2011-08-05 20:17, By: Gfw, IP: []

L3: 72t
If you want take out an amount less than 2,000, there are options to do that:
1) Partition your IRA into two accounts, reducing the balance in the IRA account you will use for your plan BEFORE you start your plan to an amount that generates the amount you want. The other IRA is kept out of the plan and
can be used for temporary emergency needs.
2) You can also use a lower than max interest rate to start with, but are then locked into that lower amount just like you were locked into the higher amount. Option 1 is preferred over this option because of the benefits of
the partitioned IRA account
3) Finally, you can change your calculation to the MD method one time in your plan and must then use that method with a new MD calculation each year. Assuming no earnings changes in the account, this may reduce your distribution
around 40%.
But you also need to factor in future increases in your expenses, particularly if you have a plan that must run longer than 5 years. That means that you need a padding over the amount you need for the present year.

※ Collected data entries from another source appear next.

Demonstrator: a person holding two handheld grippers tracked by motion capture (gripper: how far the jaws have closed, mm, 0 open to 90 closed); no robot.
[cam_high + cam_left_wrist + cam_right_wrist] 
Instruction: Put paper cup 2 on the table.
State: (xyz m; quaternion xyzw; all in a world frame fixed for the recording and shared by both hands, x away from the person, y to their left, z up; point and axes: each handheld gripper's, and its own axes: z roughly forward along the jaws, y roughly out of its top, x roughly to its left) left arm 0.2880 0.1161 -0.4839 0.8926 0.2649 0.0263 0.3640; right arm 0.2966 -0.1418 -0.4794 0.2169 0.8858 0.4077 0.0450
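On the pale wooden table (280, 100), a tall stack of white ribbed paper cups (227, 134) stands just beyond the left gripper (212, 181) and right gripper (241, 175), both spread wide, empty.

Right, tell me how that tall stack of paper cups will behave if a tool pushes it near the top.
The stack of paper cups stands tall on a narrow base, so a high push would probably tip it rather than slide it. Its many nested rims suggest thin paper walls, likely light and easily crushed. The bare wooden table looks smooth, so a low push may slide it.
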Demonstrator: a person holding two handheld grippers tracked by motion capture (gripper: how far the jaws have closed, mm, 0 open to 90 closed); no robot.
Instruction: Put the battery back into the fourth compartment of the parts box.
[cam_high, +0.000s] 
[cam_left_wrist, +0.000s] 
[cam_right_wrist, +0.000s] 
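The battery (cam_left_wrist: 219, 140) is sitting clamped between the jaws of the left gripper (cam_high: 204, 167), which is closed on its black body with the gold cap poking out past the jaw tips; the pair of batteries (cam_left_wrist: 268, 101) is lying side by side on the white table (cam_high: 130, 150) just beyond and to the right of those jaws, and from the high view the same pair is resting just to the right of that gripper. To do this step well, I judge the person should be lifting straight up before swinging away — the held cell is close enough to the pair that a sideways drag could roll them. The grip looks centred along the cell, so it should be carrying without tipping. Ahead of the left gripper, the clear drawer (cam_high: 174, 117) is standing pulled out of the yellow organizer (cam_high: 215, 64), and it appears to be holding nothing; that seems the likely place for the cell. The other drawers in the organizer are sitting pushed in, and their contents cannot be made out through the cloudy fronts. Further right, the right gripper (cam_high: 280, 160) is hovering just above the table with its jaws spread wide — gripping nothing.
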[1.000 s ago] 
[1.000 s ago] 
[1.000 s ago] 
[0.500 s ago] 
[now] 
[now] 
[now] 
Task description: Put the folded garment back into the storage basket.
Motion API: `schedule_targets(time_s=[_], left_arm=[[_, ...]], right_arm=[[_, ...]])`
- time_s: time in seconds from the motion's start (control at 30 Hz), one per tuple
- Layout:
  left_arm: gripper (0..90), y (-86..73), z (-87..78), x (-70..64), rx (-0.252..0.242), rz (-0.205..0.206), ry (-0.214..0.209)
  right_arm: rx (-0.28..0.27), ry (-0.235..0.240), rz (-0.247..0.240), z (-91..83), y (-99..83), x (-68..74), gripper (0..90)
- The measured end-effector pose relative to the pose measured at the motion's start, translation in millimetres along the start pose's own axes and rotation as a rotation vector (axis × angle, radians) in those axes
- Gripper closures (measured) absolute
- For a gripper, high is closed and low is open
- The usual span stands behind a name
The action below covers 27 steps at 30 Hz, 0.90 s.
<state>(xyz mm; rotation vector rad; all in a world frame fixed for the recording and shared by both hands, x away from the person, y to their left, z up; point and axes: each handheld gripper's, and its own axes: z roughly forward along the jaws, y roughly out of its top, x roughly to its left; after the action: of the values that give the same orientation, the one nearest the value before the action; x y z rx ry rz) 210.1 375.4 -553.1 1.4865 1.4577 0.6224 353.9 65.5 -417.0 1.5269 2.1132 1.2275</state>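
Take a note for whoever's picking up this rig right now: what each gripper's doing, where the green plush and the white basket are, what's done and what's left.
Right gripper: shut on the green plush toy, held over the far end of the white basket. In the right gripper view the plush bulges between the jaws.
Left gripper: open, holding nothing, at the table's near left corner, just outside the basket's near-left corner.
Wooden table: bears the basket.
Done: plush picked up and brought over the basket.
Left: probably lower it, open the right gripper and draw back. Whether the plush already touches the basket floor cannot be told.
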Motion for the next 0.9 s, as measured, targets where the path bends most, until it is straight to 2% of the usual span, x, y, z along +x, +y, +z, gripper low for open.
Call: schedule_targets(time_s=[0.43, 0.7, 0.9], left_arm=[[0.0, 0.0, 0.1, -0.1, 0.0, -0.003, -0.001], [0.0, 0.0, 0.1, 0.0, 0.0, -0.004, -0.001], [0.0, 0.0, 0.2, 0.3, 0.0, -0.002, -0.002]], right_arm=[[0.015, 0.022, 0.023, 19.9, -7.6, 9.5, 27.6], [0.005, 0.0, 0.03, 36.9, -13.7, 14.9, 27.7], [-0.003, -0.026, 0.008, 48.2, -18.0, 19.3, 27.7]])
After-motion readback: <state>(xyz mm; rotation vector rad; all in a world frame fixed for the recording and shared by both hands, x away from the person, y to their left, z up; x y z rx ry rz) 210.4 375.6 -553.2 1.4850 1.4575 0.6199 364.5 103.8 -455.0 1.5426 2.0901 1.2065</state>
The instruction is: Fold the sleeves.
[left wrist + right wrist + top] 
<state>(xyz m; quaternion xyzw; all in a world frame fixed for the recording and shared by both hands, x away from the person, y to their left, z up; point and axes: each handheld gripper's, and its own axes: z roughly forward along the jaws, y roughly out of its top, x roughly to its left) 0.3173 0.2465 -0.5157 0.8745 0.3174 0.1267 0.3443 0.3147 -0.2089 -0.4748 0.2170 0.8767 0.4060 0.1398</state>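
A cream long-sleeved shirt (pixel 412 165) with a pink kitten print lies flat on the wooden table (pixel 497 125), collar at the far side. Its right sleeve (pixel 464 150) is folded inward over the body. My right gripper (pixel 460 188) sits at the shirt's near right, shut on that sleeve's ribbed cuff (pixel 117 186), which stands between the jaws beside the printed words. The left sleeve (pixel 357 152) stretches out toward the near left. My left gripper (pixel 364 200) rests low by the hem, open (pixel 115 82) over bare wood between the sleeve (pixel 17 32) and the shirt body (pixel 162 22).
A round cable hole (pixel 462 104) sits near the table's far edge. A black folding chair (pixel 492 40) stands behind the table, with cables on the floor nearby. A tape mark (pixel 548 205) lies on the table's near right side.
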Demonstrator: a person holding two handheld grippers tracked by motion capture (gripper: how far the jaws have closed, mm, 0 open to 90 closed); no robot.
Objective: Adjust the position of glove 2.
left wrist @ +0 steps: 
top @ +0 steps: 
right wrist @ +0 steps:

2011-08-05 23:14, By: Alan S., IP: []

L3: 72t
Good morning Gordon. I’m working on the TSP comments for the FAQ and will send it to you when completed. I Currently have several other “irons in the fire.”
Let’s review one sentence from your post in this string …
“The $1 is because of possible rounding that results from dividing the annual amount by 12 andthen rounding to the nearest cent.”

Instead of “… rounding to the nearest cent.” I think you meant
“… rounding to the nearest dollar.” I further believe that coins denominated in “half cents” went out long before either you or I were born.
Have a nice day
Jim F
2011-08-09 15:15, By: Jim F, IP: []

L4: 72t
Actually I really did mean the nearest one cent (penny if you prefer). Example…
Annual Distribution = $10,000.
Monthly = $10,000. divided by 12 = $833.33333333
$833.33333 rounded to nearest one cent = $833.33
$833.33 time 12 = $9,999.96 = 4 cent variance.
Other examples could produce a larger variance but should never be greater than $1.
2011-08-09 15:24, By: Gfw, IP: []

L5: 72t
OK … I’ll give you that one.
But if someone wanted to take annual distributions and didn’t want to receive odd pennies, they could round to the nearest dollar. Agreed?
Jim F
2011-08-09 15:31, By: Jim F, IP: []

L6: 72t
Very likely could, but I wouldn’t – transferring funds to an account or cashing a check with odd pennies isn’t that difficult and if an audit did occur, with proper documentation it is one more item that can’t be questioned/challenged.